Experts scrutinize HP's response to crisis

PALO ALTO, CA: As Hewlett-Packard's board of directors leak crisis enters its second week, analysts and PR pros are saying the company acted quickly, but needs to take specific measures to restore the public and media's confidence in the organization.

PALO ALTO, CA: As Hewlett-Packard's board of directors leak crisis enters its second week, analysts and PR pros are saying the company acted quickly, but needs to take specific measures to restore the public and media's confidence in the organization.

Gordon Haff, an analyst at Illuminata, said he thinks HP made quick decisions, even though it is getting a ton of bad press.

"There is a lot of hand-wringing on blogs, writers saying the whole board should commit hara-kiri," Haff said. "[But HP] took some strong action very quickly.
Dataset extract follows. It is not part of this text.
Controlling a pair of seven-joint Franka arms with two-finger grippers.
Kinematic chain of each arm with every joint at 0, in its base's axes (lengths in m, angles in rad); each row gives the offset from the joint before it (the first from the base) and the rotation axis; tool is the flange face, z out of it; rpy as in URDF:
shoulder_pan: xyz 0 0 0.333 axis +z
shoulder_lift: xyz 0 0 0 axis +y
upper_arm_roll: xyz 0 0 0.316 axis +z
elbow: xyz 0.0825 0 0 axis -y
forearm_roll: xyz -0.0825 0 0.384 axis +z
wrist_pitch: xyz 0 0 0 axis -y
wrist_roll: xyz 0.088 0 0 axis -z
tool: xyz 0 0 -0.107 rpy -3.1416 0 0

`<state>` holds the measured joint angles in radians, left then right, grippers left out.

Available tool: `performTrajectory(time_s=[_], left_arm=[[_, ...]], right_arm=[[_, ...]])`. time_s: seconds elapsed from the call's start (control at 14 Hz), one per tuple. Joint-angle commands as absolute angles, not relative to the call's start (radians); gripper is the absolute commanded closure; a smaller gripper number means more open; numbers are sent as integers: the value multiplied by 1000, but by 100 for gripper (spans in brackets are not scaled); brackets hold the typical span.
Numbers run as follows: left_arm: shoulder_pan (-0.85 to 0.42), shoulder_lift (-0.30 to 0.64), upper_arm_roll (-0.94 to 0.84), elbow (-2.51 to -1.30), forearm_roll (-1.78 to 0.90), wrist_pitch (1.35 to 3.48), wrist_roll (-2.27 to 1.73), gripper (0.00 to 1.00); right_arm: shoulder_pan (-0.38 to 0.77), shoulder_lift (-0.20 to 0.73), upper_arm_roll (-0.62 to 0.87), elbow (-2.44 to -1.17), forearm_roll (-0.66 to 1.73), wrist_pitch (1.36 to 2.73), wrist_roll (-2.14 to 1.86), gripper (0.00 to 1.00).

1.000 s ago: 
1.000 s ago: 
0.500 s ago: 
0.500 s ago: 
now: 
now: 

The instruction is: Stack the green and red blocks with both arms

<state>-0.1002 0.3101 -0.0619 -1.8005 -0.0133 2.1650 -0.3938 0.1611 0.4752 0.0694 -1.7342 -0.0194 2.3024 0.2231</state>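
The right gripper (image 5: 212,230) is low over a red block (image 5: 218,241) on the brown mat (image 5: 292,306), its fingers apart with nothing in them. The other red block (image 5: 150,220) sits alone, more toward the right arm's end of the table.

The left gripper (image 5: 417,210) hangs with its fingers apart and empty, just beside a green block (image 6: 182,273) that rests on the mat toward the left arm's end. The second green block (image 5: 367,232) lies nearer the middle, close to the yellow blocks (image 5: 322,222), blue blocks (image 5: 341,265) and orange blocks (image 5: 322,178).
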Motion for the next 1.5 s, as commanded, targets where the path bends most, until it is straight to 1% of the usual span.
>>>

They did not stick their heads in the sand. I think they did what they are going to do for the near term. I would not expect to see more personnel changes."

The crisis began when HP chairman Patricia Dunn ordered an investigation into potential leakers, after CNET wrote an extensive January 23 article on the company's long-term strategy, sourcing an unidentified person within HP. The company was allegedly trying to ascertain if a board member was the cause of the leaks. In the process, an investigator hired by the company accessed phone records of nine reporters through a process called pretexting, where he lied to phone companies by impersonating those journalists.

"HP worked to notify affected journalists and Pattie Dunn apologized individually to each journalist," said Ryan Donovan, HP director of corporate media relation, via e-mail. " The HP media relations team fielded literally hundreds of press calls to provide reaction to this development and during that effort, we relayed HP's dismay to the discovery of certain inappropriate techniques which were used."

Dunn will step down as chairman in January, replaced by current CEO Mark Hurd. Longtime director George Keyworth, who confessed to leaking information, is leaving the board.

Even though the investigation is expected to last a while, experts said the crisis could cool down as it progresses. Whether HP's PR efforts are effective or not, McGrath/Power Public Relations CEO Jonathan Bloom said the company's biggest salve would come if investigators clear Hurd of any wrongdoing.

"I think this whole thing could just go away if Hurd were not involved," said Bloom, whose firm does not work with HP.

Analysts and PR experts have different ideas of how HP could regain public trust.

Bloom said it's important for HP to distinguish the actions of the board of directors as separate from the company's day-to-day operations, such as marketing and production. He added that it would be wise for Hurd to show consumers and HP's constituency that he's got a handle on the board and, by proxy, the situation.

"He must handle this as a politician would: get out, state what happened, and talk about what [HP] will do moving forward," Bloom said.

The company has some amount of stored goodwill. Business Ethics magazine has ranked HP in the top 10 on its corporate citizens list all seven years of its existence.

Michael Connor, editor and publisher of Business Ethics, said that rating is based on several factors, among them diversity, environmental responsibility, governance, community investment, and human rights.

"HP has always had good rankings from a governance standpoint," Connor said. He noted that the current HP crisis is not purely bad news, saying when the company suspected board leaks, it took action, notified the SEC, and made changes.

"In a funny way, it shows this governance system is working," Connor added.

However, given the phone records search, what may be most in need of repair is the tech company's trust level among the press.

Despite Dunn's interaction with the affected journalists, Kelly McBride, media ethics expert at the Poynter Institute, said most journalists covering HP will be very wary of the current administration from now on.

"I think it will seriously affect their relationships," McBride said. "[HP] might as well have broken into those reporters' offices and read through their notes. There is bad blood."

As always in such cases, contrition is an important tool in the company's arsenal.

"They must make it clear that this was an aberration and that it won't happen again," Illuminata's Haff added.

HP believes it has done its job.

"The board believes that the measures taken are appropriate to address the events that have occurred and to enable HP to put these events behind it and fully resume its focus on the business," Donovan said.